A Woman In Berlin

It seems obvious that a civilian population would experience and have a perspective on warfare than members of the military, but for those who perpetrate warfare – mainly the multi-national moneyed corporate interests, the bankers and stockbrokers, and the politicians who ultimately give the orders while rarely – if –ever – suffering the direct consequences, it seems to matter little. It has been this way throughout human history, but up until the advent of mechanized warfare, it was primarily soldiers, whose job it is to carry out orders, who experienced the consequences first-hand.
Civilian populations have suffered these consequences periodically throughout history as well, but it was after the development of mechanized slaughter that civilians became regular first-hand victims of the horrors of war. The American Civil War and the First World War had brought this to civilian populations on a wide-scale basis to some extent, but it was really the Second World War in which mechanized warfare had been perfected to the point that virtually any civilian population could be affected – including that of Germany.
The Germans had been subject to humiliation and hunger following the First World War as well as major economic upheavals – conditions that allowed Hitler to come to power in the first place. Nonetheless, German villages, cities and infrastructure had survived the 1914-1918 conflict nearly intact. This was not the case during the Second World War. Germany, for a brief time had been the world’s great superpower, which seemed only fitting to its people – particularly after the country’s spectacular rise prior to hostilities, and the apparent ease with which German forces had secured lebensraum for the deutsches leute.

The anonymous author of A Woman In Berlin, a day-by-day account of Berlin’s fall and subsequent occupation by Soviet military, gives us a vivid account of the subsequent disbelief, the initial clinging to hope in the face, the changed perspective on everyday life, and the various survival tactics employed. Mainly however, it is a story of the transition from feelings of power over one’s fate to powerlessness, and what issues, formerly trivial, take on monumental importance in the face of a struggle simply to survive: “Heart, hurt, love, desire – how foreign, how distant those words sound now.

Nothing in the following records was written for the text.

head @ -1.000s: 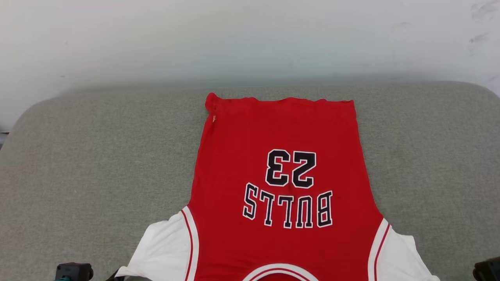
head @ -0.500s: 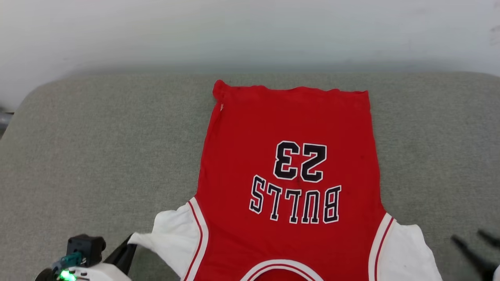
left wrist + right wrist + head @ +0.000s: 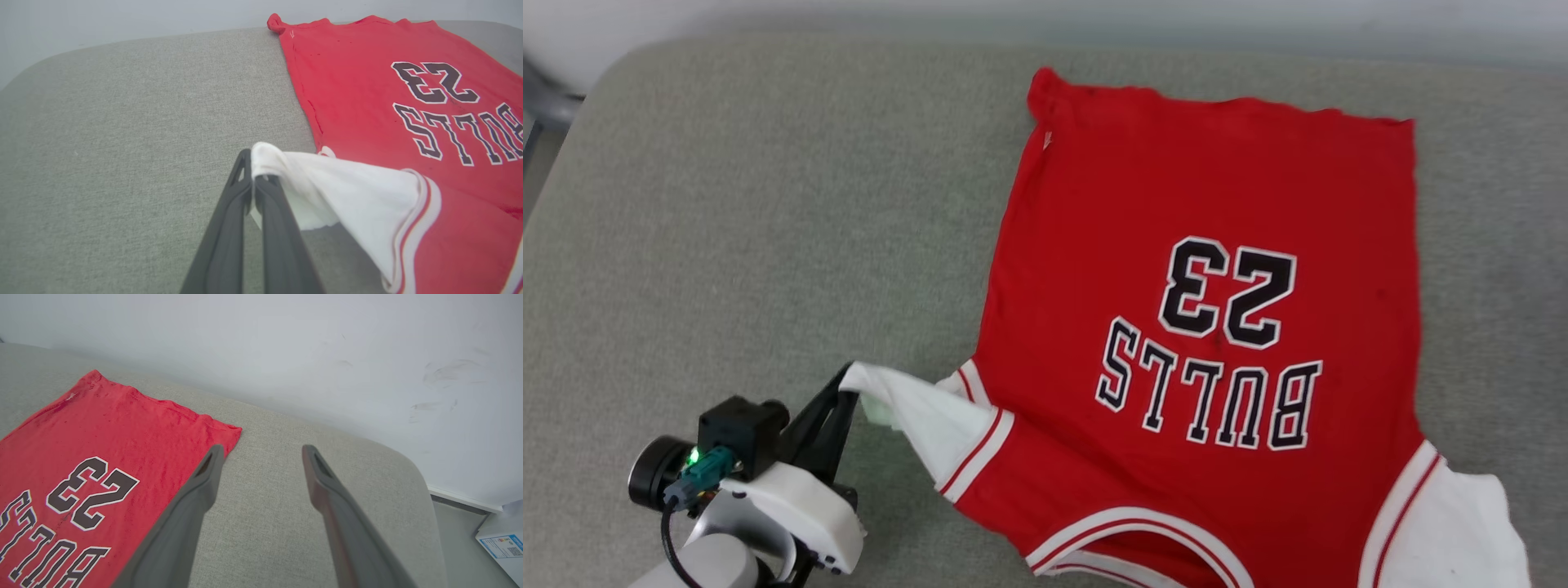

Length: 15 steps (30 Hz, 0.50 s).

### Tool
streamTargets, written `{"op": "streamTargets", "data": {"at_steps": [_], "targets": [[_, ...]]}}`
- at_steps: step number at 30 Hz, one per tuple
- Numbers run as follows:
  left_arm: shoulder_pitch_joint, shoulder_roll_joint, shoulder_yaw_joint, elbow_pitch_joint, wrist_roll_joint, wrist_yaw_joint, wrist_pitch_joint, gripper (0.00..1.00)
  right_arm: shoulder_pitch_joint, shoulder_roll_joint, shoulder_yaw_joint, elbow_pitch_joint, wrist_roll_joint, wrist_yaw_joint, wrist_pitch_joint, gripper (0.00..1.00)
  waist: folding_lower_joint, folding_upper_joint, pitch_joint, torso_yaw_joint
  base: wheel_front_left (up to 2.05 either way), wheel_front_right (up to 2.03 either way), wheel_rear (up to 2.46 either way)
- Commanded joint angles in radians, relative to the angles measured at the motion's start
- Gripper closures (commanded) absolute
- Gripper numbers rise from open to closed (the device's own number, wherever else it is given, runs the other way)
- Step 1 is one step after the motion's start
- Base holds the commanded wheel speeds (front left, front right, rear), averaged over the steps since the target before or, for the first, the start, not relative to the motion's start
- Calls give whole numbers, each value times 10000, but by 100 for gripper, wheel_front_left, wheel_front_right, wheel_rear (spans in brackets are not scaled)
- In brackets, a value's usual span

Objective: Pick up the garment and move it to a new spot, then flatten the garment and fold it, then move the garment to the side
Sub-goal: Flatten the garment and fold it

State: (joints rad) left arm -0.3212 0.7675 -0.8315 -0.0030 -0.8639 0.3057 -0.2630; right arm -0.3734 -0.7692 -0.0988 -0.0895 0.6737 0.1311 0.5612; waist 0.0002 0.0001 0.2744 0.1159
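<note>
In the head view, the red T-shirt (image 3: 1201, 204) lies spread on the grey fabric-covered worktop (image 3: 727, 204), its "BULLS 23" print upside down. At the lower left, the left end effector (image 3: 848, 390) is clamped on the tip of one white sleeve (image 3: 915, 408).

The left wrist view shows both fingers pressed together on that sleeve (image 3: 347, 192), which is raised off the worktop.

In the right wrist view, the right end effector (image 3: 262, 448) is spread wide and empty, hanging above the worktop beside the shirt's hem corner.
</note>
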Motion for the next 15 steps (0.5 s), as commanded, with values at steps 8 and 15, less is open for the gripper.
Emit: {"op": "streamTargets", "data": {"at_steps": [8, 15], "targets": [[-811, -698, 316, -371, 1072, -68, -23, 100, -3922, -46, 1275, 1813, -415, -8, 3855, 0, -2, -1, 1808, 1154, 0, 0, 0], [-1203, -1170, 552, -544, 1737, -242, -23, 100, -5844, 596, 1435, 3316, -1224, -6, 5962, 0, -2, -1, 2638, 1651, 0, 0, 0]]}}
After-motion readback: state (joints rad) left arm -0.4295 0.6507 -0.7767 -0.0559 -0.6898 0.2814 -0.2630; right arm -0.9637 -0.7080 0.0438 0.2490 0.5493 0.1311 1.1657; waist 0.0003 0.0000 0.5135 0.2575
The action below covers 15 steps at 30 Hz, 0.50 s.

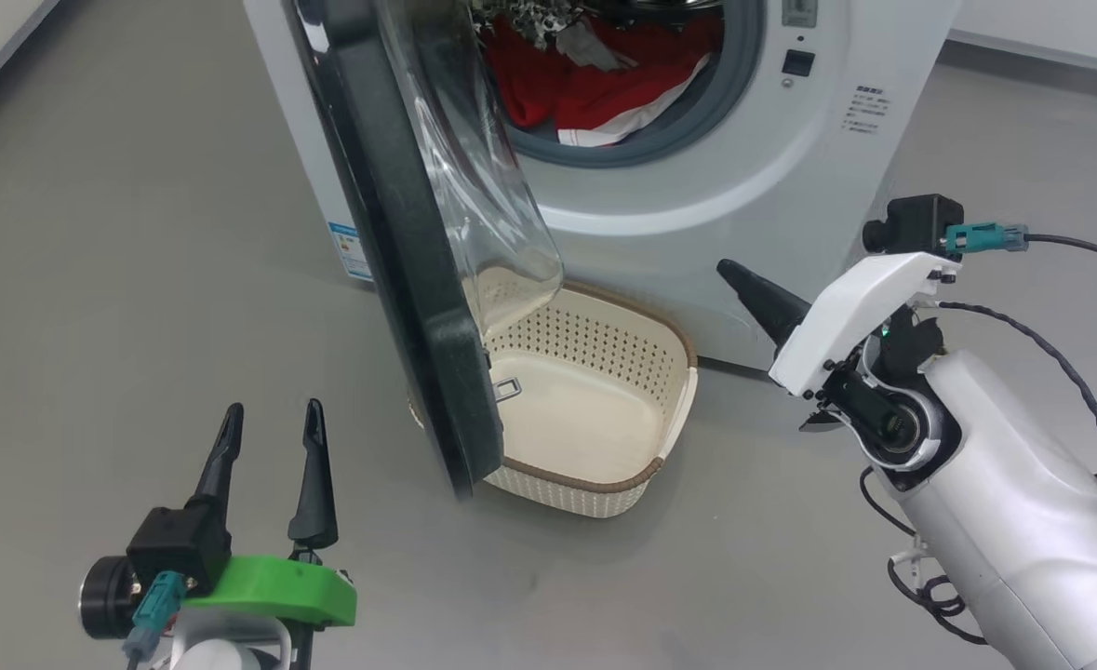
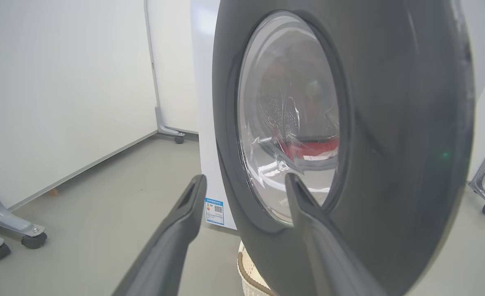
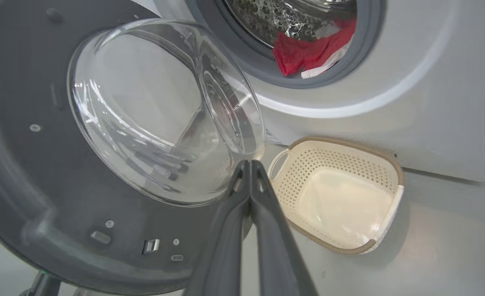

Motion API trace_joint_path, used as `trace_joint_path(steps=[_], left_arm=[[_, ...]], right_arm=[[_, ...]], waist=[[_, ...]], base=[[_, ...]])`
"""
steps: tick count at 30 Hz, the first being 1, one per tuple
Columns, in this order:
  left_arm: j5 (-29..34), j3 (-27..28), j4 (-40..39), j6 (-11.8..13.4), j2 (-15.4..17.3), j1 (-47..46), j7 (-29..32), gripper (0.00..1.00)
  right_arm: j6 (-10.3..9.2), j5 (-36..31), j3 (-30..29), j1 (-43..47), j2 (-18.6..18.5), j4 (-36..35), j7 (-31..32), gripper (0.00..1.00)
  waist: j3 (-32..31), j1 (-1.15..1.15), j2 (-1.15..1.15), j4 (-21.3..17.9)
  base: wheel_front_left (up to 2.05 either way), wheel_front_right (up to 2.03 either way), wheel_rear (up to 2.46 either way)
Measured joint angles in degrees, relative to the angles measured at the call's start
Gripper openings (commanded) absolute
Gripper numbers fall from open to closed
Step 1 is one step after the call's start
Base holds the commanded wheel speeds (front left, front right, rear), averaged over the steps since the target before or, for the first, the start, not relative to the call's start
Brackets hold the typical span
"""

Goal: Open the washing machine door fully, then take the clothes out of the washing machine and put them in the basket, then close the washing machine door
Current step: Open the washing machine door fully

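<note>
The washing machine door (image 1: 413,298) stood about half open, edge-on in the head view, and it parted the two arms. The left jaws, spread wide and empty, were low on its outer black side. The right jaws, pressed together on nothing, were on its inner side, pointing toward the glass bowl (image 3: 156,111). So the door lay to the left of the right jaws, and I judged that arm better placed to push it wider. The clothes (image 1: 595,84) lay inside the washing machine (image 1: 753,205); the basket (image 1: 595,340) stood empty on the floor (image 1: 120,279), partly under the door.
</note>
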Motion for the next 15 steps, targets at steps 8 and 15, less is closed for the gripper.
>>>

Evidently a sophisticated, discriminating love life requires three square meals a day. ” 1 It is also an experience of life stripped to its bare essentials: “Once again, we see what a dubious blessing technology is. Machines with no intrinsic value, worthless if you can’t plug them in somewhere. Bread however is absolute. ”2 In light of this, it is fascinating to see how people – at least in the beginning – grasp on to any semblance of order as civilization collapses about them.
On page 13 is a stark example of the unique cultural traits of the German people of that time; cultural traits that had allowed Hitler and the Nazi party to seize the power that eventually led to the downfall: despite the lack of enforcement, despite the fact that the tram is nearly empty, the narrator walks alongside it in a pouring simply because she does not have the Class III ticket that would entitle her to ride. “Order. It’s rooted deep inside us; we do what we are told. 3 As the Russians enter the city, suddenly, they are no longer a distant, faceless enemy; they are humans like the German civilians, but unlike the Germans, they are predominantly young, male, relatively well-fed – and enraged. It is not always acknowledged that the Russians suffered far greater casualties than the U. S. , Great Britain and the free garrisons from countries such as France and Poland combined. According to the official Nazi party line, Slavs, i. . Russians, were little better than Jews, Gypsies and homosexuals. Despite ukaz Stalina (Stalin’s decree), repeated acts of rape and assault occur. As one Russian insists: “What did the Germans do to our women? ”4 revealing that these are not acts of lust or sexual hunger; these are acts of vengeance. Ultimately, and perhaps inevitably, hunger and safety needs – the lowest needs on Maslow’s hierarchy – take priority as the vanquished adapt in order to survive.
The narrator is willing to submit to “Only one” in order to avoid being gang-raped. Even during the act itself, she’s “only half present, and that half is no longer resisting. ”5 Eventually, she must find “a single wolf to keep away the pack. ”6 Ultimately, even the men “adapt,” surrendering and serving the conquerors; despite orders not to surrender, the desire to live wins out.
One difference between Soviet combat troops and that of every other combatant is the presence of women: “We’re amazed to see so many woman soldiers, with field tunics, skirts, berets and insignia”7 It is unclear from the narrative if the presence of Russian women prevented the brutish behavior from being worse than it was, but it is noteworthy that eventually, victor and vanquished are on first-name basis, actually interacting on a human level. One stark difference between the civilian and the military perspective stands out in bold relief: in the military, there is usually a bond of brotherhood among the soldiers of a given unit.
In the heat of battle, a soldier isn’t fighting for his flag, for geo-political advantage or territory; they’re fighting for their comrades. On the other hand, among the civilians, it seems to come down for every man or woman for his/herself: “I couldn’t care about the lot of them…all my feelings seem dead, except for the drive to live. ”8 This story is a history of a little-known chapter of World War II, but it is more importantly a testament to the overwhelming power of the survival instinct.